- _To do_
Which lines below include the string "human"? Please show each one.
===============
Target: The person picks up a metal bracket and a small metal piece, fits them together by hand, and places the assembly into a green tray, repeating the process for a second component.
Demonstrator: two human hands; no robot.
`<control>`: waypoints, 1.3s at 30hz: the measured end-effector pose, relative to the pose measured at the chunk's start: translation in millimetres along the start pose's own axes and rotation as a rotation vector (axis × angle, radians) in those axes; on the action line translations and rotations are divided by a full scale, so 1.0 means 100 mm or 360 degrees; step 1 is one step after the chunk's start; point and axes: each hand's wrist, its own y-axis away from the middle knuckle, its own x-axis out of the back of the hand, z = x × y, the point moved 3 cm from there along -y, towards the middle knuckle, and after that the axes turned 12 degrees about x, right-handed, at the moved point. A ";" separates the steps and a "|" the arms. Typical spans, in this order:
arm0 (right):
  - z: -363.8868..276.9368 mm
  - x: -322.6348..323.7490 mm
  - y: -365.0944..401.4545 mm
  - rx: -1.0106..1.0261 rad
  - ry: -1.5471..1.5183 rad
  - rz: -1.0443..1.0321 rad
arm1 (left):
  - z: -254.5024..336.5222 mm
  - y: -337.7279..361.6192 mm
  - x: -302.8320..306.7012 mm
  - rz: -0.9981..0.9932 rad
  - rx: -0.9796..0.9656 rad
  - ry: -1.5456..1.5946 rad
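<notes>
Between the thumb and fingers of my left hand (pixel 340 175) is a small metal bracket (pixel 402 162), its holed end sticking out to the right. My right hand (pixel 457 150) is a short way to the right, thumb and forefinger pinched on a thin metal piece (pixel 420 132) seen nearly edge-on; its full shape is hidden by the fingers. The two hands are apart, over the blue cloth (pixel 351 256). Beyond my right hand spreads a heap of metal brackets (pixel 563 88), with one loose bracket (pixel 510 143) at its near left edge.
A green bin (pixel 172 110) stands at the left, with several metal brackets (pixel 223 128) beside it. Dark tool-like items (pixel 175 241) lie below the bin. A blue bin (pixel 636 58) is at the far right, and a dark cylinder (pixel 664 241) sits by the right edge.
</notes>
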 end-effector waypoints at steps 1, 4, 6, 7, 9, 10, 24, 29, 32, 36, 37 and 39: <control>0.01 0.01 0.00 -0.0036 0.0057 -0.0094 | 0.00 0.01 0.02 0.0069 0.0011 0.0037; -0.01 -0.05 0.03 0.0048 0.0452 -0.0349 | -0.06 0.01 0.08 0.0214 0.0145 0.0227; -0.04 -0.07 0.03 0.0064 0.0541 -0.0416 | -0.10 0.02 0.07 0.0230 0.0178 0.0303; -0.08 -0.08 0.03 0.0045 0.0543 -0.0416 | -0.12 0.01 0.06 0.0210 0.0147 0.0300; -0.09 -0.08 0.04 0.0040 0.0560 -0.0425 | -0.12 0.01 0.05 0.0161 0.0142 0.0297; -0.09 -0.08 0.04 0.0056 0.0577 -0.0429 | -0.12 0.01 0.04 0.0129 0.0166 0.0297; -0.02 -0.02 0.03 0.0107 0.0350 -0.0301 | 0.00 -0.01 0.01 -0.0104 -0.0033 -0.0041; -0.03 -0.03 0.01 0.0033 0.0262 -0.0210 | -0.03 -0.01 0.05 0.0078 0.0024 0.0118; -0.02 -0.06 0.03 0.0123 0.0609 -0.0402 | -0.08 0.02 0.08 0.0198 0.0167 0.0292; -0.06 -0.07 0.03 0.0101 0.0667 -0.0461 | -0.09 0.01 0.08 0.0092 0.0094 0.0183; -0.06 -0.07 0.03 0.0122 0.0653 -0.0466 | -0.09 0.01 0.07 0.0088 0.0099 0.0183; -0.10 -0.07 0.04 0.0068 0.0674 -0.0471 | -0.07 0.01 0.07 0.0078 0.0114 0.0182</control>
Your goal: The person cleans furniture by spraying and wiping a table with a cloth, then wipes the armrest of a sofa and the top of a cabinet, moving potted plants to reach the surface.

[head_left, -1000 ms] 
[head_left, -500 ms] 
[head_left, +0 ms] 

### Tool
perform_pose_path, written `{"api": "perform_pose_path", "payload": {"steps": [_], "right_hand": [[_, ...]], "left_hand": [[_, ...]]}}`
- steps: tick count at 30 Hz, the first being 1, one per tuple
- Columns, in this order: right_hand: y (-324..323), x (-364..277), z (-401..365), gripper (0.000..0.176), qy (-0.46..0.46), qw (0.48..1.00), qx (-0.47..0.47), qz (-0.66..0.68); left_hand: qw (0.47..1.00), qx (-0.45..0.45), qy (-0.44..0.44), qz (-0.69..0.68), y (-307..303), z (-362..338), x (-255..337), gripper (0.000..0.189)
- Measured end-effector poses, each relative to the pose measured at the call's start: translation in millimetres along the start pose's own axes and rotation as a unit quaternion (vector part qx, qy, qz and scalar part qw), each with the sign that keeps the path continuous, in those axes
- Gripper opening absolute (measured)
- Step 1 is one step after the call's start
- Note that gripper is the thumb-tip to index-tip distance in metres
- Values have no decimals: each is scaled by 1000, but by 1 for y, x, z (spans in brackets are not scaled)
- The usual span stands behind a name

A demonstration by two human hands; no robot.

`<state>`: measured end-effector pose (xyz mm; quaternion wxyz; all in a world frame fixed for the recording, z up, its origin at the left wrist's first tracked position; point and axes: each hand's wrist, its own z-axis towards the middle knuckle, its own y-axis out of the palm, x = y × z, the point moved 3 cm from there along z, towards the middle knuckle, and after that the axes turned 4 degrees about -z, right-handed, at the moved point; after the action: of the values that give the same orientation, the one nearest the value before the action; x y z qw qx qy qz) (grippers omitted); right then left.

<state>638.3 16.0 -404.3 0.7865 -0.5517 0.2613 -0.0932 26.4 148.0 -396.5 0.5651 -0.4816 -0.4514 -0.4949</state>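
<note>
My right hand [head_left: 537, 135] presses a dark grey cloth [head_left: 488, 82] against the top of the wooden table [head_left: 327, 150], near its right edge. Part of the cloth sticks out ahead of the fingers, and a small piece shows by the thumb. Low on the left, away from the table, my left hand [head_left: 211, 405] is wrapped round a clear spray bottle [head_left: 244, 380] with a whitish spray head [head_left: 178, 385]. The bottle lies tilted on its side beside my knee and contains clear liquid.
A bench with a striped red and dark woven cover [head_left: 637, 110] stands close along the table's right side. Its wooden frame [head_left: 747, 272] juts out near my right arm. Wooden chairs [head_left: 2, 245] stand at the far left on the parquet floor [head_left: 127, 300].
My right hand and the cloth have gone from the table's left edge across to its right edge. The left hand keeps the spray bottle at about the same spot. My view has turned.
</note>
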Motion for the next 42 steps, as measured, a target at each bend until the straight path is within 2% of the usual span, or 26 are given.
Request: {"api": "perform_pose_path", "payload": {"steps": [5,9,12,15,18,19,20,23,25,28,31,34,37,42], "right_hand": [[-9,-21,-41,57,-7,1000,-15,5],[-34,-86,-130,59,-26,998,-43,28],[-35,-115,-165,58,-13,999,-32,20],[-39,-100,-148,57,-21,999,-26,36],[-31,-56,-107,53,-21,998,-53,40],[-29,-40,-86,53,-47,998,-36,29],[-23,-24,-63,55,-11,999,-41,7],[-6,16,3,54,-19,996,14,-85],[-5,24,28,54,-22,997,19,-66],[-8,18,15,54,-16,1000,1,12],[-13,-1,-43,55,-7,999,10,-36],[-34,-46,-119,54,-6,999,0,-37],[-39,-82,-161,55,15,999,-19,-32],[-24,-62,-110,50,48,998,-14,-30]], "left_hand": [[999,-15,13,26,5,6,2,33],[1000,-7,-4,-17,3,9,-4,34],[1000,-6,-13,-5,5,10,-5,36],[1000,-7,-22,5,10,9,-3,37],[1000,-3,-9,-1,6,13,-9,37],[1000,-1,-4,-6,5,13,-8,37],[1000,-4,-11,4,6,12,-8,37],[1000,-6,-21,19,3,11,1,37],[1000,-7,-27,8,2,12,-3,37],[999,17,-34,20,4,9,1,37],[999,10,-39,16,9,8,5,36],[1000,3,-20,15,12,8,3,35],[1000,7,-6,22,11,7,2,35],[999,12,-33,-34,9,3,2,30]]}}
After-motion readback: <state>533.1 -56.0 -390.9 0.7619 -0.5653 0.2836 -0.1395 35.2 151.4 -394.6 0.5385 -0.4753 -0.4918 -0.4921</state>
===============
- _Task solution_
Demonstrator: two human hands; no robot.
A demonstration by two human hands; no robot.

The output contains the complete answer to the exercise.